2018-12-28 (F) Weekly Summary

I am a bit of a sucker when it comes to alternative computer interfaces so when this article about forearm vibrators translating dialog to the wearer, I wanted to know about it and tell others.


Most of the time I would say that I put function before form but these speakers, which are based on the tapering spiral of shells, were too pretty to ignore. The halves were printed on a consumer-grade printer, and the sand texture does a phenomenal job covering the print layers and hiding imperfections. That is a good hack.


Every contemporary hacker knows what a Pi and Arduino are and many have connected them with a USB cable. It is a logical way to make these powerful, yet inexpensive pieces of hardware talk to one another. One person made an interface board which gives the two boards a place to communicate where their voltage level differences don't matter and software so they can speak the same language.

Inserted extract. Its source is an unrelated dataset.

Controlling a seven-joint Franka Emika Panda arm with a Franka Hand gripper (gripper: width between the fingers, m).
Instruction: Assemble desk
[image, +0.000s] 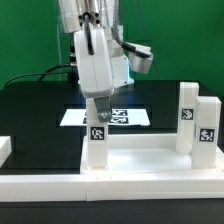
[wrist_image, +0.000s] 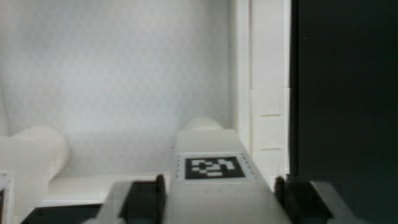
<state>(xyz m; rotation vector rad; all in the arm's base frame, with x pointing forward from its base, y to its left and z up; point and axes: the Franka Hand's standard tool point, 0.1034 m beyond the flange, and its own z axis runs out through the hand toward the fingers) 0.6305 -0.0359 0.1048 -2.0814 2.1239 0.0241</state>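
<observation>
- Claw (image: 99, 112) came straight down on an upright leg (image: 98, 140) at the near corner of the top (image: 140, 160) on the exterior view's left, fingers on either side of its upper end.
- In the wrist view, dark fingertips (wrist_image: 146, 190) flanked that leg (wrist_image: 217, 165), one on each side, close against it; claw (wrist_image: 217, 188) narrow, clamped on the leg.
- Counted three upright legs: one under the claw, two more (image: 187, 115) (image: 206, 130) standing close together at the top's end on the exterior view's right. A fourth could not be made out.
- One top, lying flat on the bench (image: 40, 120) near its front edge.
- One marker board (image: 135, 116) flat on the bench behind the claw.
- Legs white, square, each with a black-and-white tag; top white with a raised rim.
</observation>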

This was in the Hackaday tip line, and it was roughly six months old, so every other writer there had a chance to see it. It was a diamond that had been passed over because there was no link, it was merely a couple of images someone had posted in a hackaday.io chat. Regardless of the coverage, this was a brilliant solution, and it caught the eye of Hackaday's editor-in-chief, who put his own touches on the article.


I personally enjoy wordplay a great deal. This hack involved tying some unrelated systems together to create a service which would answer single-word text messages with portmanteaus of that word and others which shared the first letters with the last letters. To have some fun, I wrote the article as though it were very important, I mean world-changing, creation..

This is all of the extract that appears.